In fairness, the Republican Governor’s Association did help Cuccinelli, but it came too early. The RNC treated him like a write-off. I can understand that temptation when Cuccinelli looked like a sure loser. But I don’t understand why, when ObamaCare became a big issue, the RNC couldn’t have done more. I’m sure it’s hard to ramp up at the last second. But so what? Things are going to be hard in lots of ways for as far as the eye can see. Hard can’t be an excuse anymore. As for the more moderate Republican donors who stayed away from Cuccinelli, I certainly don’t think they’re obliged to give money to anyone or anything they disagree with. So maybe they’re pro-choice. Maybe they call themselves “socially liberal but fiscally conservative” (don’t get me started). Fine. But on the issues that make them Republican, McAuliffe will still be far more of a disaster than Cuccinelli ever would have been. McAuliffe says his first priority for the legislative session is accepting the expanded Medicare option under ObamaCare. That’s bad enough, but does anyone doubt that another, equally important, priority of his will be to prepare the ground for a Clinton candidacy should she run?

Forget about the pros and cons of Cuccinelli the politician for a second.
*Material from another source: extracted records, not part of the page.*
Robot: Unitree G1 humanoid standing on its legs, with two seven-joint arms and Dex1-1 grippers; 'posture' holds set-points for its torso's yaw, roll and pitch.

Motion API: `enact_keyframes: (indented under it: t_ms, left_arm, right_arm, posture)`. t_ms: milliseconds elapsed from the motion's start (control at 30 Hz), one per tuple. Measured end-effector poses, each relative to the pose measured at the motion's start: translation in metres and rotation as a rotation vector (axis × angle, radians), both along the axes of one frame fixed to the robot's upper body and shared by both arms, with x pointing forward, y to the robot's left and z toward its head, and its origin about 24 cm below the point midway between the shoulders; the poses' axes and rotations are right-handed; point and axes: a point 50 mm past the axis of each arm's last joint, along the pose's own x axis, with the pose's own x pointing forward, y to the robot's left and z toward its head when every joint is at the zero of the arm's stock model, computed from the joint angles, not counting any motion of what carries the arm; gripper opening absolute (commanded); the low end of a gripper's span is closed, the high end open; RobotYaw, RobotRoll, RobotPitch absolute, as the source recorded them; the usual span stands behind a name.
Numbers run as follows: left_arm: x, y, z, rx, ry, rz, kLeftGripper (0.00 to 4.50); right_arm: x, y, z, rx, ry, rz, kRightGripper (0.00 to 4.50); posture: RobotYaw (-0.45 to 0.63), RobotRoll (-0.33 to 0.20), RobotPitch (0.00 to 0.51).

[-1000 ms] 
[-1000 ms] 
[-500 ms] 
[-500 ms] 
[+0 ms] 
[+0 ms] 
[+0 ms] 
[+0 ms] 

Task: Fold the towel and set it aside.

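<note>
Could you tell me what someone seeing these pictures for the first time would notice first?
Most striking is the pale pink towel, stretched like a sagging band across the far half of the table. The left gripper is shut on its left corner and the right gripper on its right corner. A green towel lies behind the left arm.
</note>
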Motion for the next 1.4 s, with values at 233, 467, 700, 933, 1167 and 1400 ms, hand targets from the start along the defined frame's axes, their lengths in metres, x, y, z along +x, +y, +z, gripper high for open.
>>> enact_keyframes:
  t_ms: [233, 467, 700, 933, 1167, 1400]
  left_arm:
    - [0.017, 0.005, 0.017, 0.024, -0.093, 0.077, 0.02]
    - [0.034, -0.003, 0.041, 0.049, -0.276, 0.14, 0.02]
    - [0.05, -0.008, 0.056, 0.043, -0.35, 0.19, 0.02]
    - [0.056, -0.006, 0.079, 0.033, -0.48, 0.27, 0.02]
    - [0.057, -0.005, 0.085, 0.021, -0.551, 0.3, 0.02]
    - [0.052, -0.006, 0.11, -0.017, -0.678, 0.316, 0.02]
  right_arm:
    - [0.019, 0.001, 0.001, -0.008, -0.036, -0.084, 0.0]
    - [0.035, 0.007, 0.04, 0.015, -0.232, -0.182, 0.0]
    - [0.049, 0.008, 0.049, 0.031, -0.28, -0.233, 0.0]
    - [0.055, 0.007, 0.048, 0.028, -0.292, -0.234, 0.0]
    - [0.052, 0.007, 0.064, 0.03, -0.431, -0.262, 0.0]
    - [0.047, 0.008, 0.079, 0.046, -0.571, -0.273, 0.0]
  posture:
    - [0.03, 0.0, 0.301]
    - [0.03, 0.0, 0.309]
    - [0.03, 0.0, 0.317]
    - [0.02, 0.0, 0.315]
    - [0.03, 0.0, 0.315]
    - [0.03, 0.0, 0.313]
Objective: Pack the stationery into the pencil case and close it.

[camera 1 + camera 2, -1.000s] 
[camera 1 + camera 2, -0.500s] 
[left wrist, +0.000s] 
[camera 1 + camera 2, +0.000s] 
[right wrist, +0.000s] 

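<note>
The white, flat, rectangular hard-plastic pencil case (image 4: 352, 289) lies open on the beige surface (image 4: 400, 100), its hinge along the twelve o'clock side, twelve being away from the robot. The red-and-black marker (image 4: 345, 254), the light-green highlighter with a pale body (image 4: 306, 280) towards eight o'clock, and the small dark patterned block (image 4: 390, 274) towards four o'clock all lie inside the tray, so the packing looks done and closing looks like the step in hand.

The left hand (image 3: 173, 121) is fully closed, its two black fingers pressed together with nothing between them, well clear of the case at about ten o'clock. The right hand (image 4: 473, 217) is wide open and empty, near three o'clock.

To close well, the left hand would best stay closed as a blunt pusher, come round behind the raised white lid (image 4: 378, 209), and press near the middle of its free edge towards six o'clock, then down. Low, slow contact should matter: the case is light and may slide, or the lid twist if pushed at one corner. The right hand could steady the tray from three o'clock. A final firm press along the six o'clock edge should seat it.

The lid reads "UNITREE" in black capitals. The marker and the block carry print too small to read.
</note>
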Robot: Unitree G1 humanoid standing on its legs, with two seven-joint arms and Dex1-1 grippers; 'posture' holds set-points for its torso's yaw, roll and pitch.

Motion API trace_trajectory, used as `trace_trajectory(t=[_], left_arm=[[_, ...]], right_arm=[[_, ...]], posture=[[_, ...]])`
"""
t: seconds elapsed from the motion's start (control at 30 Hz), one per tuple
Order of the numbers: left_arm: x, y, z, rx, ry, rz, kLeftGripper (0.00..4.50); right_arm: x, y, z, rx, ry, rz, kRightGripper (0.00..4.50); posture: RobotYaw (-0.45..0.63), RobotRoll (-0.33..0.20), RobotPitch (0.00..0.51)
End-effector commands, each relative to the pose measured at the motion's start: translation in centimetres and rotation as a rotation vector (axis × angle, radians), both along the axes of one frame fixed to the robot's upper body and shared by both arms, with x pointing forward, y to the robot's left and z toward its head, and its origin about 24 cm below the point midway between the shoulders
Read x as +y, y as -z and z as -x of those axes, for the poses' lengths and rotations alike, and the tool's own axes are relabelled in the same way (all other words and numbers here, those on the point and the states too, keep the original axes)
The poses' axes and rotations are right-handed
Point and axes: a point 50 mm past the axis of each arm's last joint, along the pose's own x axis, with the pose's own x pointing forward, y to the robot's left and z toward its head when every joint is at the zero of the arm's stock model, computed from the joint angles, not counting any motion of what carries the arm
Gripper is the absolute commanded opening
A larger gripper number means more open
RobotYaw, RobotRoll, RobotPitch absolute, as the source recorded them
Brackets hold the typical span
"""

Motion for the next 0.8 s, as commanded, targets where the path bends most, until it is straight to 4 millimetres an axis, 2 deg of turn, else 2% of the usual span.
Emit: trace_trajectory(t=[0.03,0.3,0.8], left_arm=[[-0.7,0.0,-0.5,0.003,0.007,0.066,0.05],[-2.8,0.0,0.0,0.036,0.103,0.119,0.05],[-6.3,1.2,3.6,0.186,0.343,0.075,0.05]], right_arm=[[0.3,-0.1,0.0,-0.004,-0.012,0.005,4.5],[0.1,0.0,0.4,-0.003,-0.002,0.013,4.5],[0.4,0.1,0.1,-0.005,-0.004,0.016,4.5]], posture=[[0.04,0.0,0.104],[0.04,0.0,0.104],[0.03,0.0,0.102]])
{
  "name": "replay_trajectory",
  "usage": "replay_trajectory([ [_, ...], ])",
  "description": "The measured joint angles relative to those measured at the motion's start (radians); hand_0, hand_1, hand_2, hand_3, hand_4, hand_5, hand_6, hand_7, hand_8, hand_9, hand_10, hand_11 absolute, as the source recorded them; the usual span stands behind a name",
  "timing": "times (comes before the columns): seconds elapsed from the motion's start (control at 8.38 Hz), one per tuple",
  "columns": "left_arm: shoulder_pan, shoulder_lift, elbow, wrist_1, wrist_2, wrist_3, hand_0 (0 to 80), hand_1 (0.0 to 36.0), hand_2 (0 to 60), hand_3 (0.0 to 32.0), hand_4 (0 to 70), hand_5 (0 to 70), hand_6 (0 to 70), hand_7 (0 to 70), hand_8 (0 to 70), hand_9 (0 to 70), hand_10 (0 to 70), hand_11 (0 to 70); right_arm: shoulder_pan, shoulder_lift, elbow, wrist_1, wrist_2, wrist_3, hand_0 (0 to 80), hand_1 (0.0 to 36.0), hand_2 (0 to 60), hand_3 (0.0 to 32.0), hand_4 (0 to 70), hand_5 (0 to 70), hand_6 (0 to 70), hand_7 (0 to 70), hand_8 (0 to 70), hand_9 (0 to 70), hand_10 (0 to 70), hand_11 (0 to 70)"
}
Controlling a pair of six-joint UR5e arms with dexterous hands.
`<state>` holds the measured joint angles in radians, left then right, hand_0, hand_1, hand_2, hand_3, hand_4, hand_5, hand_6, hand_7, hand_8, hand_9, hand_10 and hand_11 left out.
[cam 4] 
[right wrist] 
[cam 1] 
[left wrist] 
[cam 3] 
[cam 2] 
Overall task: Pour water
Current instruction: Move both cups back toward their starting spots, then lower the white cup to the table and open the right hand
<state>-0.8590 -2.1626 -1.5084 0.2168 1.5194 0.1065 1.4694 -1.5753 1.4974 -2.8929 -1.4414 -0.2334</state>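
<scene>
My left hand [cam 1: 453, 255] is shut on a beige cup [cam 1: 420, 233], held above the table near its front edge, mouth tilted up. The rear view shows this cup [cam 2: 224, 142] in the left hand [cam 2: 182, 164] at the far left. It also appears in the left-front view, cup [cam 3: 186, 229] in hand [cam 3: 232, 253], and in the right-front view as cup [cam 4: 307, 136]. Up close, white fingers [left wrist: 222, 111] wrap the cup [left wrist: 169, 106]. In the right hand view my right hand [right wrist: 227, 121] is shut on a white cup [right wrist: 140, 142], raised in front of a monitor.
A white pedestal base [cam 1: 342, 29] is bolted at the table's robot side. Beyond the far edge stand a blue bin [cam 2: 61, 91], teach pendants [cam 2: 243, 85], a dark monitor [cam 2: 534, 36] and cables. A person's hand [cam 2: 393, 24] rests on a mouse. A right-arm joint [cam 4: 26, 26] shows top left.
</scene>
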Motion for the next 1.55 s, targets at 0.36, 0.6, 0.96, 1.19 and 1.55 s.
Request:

Forget even whether an O-Care backlash really did help Cooch close the gap; that’s debatable. The fact is, Democrats on the Hill would have identified ObamaCare as the culprit if Cuccinelli had eked out a narrow victory over a guy who massively outspent him and maintained a sizable polling lead until the end. If you want red-state Dems to run screaming from the ACA, shocking a Clinton crony who looked poised for an easy win in a bellwether state could have done the trick. Which is not to say all is lost: There are a few dopey liberal pundits on Twitter this morning insisting that Virginia was a “victory for ObamaCare” or something because McAuliffe managed to survive, but rest assured, that’s not the lesson being drawn by Mark Pryor and Mary Landrieu given the narrowness of the margin. Even so, an outright win for Cuccinelli would have sent a much more powerful message. So why didn’t the RNC — and outside groups, and Republican millionaires/billionaires — do more to make it happen? They weren’t really more interested in seeing a tea-party star get his “comeuppance” than seizing power in a purple state like Virginia, were they?

And by the way: No, the fake libertarian didn’t cost Cuccinelli the election.